What exactly is Google doing?
The Google company is informing developers that if their application uses an Accessibility Service for any reason other than assisting users with disabilities, then they must remove the use of this permission within 30 days or their application will be removed from the Play Store. Failure to abide by this requirement can result in an infraction against a developer’s Play Store account, which can eventually lead to account termination.
For the few apps that do use a11y to aid users with disabilities, Google states that these developers need to simply add a prominent, user-facing disclosure of the reason behind why their app needs the permission. However, as I mentioned before Accessibility Services are used far more often in apps that would end up violating this new policy
Email as below:
Why is Google removing Accessibility Services from the Play Store?

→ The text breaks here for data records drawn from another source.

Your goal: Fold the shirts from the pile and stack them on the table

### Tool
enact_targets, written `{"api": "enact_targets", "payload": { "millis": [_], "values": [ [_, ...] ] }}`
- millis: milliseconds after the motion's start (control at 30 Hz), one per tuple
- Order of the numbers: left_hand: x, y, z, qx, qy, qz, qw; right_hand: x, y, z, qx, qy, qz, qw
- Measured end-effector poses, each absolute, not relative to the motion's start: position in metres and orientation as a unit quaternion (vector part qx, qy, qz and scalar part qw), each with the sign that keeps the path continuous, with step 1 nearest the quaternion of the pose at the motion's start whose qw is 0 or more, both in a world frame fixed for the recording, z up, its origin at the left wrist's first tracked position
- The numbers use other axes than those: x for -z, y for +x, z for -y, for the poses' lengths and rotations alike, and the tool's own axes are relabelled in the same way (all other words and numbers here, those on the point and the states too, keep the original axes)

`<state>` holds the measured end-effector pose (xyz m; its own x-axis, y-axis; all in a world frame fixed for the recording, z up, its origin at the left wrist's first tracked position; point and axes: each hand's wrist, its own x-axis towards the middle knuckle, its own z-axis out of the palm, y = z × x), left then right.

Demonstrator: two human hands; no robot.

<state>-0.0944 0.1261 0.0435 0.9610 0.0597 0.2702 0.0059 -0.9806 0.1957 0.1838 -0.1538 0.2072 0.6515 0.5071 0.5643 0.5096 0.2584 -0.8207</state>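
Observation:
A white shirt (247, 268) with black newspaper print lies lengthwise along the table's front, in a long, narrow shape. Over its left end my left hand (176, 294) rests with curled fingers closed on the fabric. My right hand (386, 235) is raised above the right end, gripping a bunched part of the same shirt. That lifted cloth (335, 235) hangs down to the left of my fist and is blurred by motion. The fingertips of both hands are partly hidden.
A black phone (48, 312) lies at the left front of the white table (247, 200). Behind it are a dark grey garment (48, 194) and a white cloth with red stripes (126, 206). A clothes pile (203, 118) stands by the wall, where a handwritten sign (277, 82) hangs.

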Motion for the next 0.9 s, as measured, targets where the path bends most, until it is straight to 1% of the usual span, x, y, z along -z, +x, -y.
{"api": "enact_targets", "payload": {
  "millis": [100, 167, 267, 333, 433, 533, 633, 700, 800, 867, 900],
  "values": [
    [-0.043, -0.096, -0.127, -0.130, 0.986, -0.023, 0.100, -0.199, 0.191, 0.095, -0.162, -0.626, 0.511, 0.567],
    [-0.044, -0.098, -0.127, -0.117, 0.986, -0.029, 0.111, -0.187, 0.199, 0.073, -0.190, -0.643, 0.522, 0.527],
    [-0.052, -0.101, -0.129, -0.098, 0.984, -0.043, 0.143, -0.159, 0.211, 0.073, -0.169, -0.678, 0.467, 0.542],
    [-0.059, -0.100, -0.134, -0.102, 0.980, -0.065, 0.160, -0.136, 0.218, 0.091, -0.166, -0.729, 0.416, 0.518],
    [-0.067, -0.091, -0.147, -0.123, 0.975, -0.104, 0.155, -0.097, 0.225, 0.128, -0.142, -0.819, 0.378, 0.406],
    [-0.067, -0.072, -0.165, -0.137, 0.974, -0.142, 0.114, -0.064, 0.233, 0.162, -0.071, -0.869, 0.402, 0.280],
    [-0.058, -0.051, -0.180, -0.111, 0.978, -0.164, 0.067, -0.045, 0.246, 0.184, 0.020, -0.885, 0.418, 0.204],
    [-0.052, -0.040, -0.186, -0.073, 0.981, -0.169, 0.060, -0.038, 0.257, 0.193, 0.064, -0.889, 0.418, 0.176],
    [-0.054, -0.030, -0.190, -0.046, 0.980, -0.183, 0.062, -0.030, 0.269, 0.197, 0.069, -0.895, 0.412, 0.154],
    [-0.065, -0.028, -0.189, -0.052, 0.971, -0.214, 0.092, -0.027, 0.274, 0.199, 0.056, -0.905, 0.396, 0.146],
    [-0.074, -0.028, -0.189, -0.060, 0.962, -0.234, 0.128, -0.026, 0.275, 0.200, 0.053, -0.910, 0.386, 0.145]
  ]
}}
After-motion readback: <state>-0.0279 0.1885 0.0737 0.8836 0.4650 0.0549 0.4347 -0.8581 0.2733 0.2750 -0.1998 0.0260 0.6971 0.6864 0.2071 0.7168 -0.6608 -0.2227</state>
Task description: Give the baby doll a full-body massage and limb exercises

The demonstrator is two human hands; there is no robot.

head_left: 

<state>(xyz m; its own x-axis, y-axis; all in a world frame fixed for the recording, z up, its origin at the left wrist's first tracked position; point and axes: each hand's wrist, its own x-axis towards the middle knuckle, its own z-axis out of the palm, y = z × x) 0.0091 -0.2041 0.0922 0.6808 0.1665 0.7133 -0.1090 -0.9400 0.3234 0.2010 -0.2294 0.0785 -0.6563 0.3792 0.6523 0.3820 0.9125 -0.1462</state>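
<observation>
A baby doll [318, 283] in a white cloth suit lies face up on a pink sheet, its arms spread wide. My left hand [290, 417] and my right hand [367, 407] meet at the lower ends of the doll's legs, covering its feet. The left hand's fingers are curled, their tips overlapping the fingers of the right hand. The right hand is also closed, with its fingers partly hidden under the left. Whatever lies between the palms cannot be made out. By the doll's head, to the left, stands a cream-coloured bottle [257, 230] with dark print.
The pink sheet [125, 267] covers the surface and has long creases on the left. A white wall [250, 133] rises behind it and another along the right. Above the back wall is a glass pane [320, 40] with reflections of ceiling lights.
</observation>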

While the use of Accessibility Services are known to cause quite a bit of lag, the real reason why Google is starting to crack down on these apps is likely related to the growing issue of exploits that take advantage of a11y. Although the apps that I mentioned above use a11y for beneficial purposes, they can easily be exploited by malicious developers for nefarious purposes. For instance, an Accessibility Service can be used to implement a keylogger, ransomware attack, or phishing exploit.

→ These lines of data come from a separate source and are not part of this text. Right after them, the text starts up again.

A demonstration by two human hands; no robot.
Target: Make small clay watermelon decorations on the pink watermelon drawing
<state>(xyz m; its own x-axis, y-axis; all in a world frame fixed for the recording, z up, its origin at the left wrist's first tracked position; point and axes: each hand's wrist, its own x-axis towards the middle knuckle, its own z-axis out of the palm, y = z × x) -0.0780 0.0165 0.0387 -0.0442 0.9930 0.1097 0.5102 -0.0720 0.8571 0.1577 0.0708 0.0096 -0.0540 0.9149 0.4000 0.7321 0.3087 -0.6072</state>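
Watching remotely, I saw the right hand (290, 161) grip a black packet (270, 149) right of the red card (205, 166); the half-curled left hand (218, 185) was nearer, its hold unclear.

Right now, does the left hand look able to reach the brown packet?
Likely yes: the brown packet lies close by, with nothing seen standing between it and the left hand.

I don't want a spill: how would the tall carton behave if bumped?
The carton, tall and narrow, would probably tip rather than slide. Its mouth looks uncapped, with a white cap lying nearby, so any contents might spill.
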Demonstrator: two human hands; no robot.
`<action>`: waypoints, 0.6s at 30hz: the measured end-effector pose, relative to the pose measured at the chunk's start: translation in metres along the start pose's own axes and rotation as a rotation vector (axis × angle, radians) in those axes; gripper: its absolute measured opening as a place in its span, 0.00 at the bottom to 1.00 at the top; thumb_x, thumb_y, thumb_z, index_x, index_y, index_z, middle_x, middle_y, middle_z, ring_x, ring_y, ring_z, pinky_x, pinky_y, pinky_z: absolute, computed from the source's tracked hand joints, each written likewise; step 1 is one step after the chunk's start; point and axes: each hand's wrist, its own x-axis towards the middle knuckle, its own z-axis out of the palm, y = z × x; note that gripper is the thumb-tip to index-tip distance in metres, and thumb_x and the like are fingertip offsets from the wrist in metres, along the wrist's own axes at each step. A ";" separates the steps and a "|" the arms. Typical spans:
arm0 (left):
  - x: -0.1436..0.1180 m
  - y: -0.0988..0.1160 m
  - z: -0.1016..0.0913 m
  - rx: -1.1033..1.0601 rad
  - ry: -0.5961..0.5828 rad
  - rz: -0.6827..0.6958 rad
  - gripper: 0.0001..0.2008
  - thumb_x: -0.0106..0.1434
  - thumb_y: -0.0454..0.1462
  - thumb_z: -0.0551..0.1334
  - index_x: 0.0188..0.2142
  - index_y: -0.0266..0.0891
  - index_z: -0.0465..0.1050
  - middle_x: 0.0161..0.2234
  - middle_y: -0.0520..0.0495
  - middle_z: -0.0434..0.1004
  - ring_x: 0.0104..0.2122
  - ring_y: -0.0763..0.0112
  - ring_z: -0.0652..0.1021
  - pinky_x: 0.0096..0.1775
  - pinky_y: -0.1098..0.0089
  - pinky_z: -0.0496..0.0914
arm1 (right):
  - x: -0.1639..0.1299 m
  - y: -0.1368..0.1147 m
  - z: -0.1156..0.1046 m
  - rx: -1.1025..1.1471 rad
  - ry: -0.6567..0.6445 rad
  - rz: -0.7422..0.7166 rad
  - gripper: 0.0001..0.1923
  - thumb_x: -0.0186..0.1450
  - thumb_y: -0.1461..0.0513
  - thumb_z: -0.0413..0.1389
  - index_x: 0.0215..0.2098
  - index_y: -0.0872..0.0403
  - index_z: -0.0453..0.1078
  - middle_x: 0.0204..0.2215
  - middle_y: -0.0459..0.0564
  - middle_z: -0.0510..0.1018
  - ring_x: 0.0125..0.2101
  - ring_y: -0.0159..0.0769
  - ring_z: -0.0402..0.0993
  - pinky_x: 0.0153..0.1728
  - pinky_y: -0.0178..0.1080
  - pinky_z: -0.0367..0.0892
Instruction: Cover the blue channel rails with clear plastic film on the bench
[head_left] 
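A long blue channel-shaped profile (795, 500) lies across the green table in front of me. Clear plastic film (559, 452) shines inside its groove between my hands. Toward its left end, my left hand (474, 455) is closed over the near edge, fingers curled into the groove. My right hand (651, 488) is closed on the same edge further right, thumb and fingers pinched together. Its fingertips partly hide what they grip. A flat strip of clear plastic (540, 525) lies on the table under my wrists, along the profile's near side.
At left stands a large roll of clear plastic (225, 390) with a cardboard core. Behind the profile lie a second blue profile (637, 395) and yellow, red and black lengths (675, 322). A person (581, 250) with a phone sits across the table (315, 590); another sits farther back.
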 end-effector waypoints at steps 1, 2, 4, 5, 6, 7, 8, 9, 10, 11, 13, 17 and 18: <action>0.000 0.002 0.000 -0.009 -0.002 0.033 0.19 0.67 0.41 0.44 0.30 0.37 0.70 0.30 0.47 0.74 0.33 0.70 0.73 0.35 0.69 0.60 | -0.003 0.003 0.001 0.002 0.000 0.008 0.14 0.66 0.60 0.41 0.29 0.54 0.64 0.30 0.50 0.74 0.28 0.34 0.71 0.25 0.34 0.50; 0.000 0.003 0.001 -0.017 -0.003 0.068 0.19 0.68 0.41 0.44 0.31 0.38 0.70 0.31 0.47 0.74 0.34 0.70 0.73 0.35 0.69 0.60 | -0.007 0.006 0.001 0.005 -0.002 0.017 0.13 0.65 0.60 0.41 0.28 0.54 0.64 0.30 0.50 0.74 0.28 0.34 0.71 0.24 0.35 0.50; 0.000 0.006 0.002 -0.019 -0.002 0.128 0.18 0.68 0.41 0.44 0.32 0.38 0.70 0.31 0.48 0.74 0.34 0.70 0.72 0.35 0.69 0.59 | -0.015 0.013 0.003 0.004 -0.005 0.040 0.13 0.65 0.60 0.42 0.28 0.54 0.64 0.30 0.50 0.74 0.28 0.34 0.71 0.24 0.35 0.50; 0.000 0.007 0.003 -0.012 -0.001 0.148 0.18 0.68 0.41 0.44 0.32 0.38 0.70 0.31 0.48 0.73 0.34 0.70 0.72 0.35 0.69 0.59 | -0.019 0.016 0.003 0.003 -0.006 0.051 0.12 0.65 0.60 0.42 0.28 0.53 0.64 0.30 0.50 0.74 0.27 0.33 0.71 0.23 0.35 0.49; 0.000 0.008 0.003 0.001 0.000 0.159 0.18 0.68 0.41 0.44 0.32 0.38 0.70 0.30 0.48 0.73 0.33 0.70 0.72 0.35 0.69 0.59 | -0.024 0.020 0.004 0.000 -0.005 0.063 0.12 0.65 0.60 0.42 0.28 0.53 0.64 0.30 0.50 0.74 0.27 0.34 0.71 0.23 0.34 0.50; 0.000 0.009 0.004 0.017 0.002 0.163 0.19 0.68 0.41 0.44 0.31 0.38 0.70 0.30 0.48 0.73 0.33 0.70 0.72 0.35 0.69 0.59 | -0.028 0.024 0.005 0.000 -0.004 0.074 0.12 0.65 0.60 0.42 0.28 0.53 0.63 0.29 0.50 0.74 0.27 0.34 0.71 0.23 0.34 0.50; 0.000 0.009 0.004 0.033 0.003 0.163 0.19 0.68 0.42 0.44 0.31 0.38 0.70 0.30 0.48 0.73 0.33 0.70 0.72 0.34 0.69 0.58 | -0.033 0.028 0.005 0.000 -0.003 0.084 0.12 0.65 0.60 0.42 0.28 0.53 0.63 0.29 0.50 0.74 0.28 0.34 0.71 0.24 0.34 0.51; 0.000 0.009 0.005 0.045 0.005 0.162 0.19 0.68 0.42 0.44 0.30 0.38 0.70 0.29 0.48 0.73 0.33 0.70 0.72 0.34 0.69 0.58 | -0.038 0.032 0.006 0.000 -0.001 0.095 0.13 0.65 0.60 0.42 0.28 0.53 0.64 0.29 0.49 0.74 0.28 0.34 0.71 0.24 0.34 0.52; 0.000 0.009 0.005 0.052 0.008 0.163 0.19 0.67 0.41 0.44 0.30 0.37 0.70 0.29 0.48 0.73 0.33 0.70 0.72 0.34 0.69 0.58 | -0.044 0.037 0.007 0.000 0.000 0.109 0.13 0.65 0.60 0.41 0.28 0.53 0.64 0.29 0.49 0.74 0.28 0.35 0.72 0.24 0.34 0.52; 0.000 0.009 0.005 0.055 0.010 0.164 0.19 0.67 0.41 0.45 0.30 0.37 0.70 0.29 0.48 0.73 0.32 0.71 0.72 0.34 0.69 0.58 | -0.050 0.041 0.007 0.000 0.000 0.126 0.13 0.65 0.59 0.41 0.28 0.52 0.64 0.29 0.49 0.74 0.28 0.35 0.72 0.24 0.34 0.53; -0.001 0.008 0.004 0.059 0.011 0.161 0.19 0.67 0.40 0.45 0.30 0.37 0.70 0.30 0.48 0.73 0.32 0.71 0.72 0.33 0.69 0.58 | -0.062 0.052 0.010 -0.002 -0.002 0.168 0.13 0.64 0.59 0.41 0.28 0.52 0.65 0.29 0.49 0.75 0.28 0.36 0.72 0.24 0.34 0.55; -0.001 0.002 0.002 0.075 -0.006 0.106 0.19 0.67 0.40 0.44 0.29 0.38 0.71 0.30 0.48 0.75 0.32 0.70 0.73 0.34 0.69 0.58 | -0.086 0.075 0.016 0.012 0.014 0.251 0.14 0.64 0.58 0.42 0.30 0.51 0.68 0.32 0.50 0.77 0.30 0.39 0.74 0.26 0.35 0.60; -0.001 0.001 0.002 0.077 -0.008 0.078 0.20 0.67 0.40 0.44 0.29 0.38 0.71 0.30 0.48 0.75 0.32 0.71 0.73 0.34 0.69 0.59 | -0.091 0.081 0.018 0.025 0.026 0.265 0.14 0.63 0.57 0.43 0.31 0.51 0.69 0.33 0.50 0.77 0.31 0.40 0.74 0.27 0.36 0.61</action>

Google’s efforts in protecting users from malicious Accessibility Services have mostly revolved around disclosure. Currently, enabling an Accessibility Service that registers for certain events such as
TYPE_VIEW_TEXT_CHANGED will result in a warning dialog that the app may steal your passwords. You might think that such a message would be effective in preventing users from irresponsibly granting apps a11y. However, there have been plenty of documented cases of apps tricking users into granting a11y. Some attacks go even further, such as the Cloak and Dagger exploit and Toast Message Overlay attacks which socially engineer the user into granting a11y by misrepresenting what it is they are interacting with on the screen.

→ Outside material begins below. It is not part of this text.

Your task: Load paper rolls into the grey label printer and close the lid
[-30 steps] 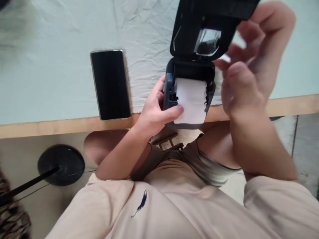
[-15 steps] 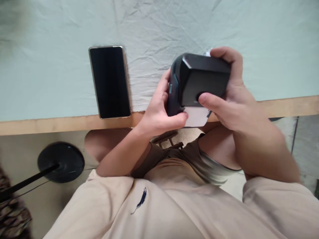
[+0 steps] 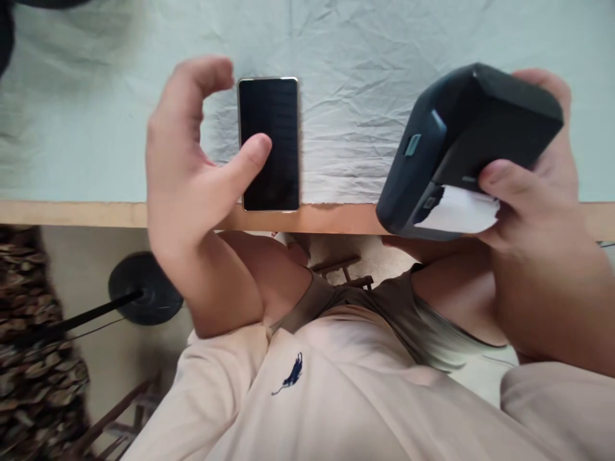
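A pale green cloth covers the table. The right hand grips a printer. The left hand hangs near the phone, fingers apart.

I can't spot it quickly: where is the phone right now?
The phone lies flat on the pale cloth, close to the table edge, beside the open left hand, left of the dark printer.

Phone is lying on the table near its front edge, with the left hand hovering just left of it. Printer is sitting in the right hand, off to the phone's right.
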A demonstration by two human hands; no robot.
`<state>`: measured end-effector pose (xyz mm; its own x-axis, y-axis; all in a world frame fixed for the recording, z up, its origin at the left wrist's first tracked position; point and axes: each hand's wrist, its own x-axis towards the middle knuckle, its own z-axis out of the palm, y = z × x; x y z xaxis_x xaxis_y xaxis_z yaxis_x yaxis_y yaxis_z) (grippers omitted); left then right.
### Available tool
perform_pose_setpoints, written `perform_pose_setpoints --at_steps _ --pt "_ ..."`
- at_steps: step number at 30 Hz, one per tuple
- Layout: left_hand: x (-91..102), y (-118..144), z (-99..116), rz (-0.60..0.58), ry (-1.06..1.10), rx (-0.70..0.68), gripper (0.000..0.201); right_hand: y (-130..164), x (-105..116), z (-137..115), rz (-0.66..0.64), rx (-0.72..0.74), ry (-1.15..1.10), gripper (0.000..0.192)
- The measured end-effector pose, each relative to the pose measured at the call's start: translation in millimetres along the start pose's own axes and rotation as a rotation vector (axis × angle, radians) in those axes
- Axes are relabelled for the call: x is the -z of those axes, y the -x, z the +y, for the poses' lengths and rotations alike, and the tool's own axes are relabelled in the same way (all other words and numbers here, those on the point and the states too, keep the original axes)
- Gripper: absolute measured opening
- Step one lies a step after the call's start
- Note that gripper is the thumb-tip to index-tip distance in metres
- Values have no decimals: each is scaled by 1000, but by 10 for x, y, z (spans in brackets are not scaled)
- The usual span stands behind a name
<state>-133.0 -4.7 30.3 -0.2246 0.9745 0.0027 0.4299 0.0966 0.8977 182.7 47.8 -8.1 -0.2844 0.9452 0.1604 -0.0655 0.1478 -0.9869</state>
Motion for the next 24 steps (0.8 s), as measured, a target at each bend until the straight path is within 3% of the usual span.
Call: perform_pose_setpoints --at_steps 1,4,11,17,24 --pt "70 -34 -115 -25 -122 -38 70 -9 6 29 -1 1 7 61" --pt "191 -88 -342 -70 -160 92 81 -2 1 80 -15 -20 18 62" --pt "138 -135 -401 -155 -78 198 105 4 -16 118 -13 -14 39 68" --pt "132 -164 -542 -99 84 130 82 10 -26 104 -11 -28 61 66" --pt "102 -223 -491 -95 24 220 88 27 -12 149 -8 -24 24 71"
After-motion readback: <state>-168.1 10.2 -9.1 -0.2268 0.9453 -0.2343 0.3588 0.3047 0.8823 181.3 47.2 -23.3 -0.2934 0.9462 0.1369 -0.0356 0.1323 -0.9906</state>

Attacks such as these are effective on the vast majority of Android devices. Google has made major strides in preventing overlay or toast message attacks (as can be seen in AOSP if you search for a11y), but things have gotten to the point where Google decided they are better off restricting the use of Accessibility Services entirely. It makes sense, but it really sucks because this move will kill the functionality of a lot of innovative apps.
What can developers do?
Unfortunately, there isn’t much developers can do in response to these changes. Developers can either comply with Google’s demands by removing their Accessibility Service or face the threat of their app being removed and their account possibly being terminated. Simply adding a disclosure for why their app uses a11y would only work if their app was legitimately aimed at assisting users with disabilities, which doesn’t describe most apps currently using a11y.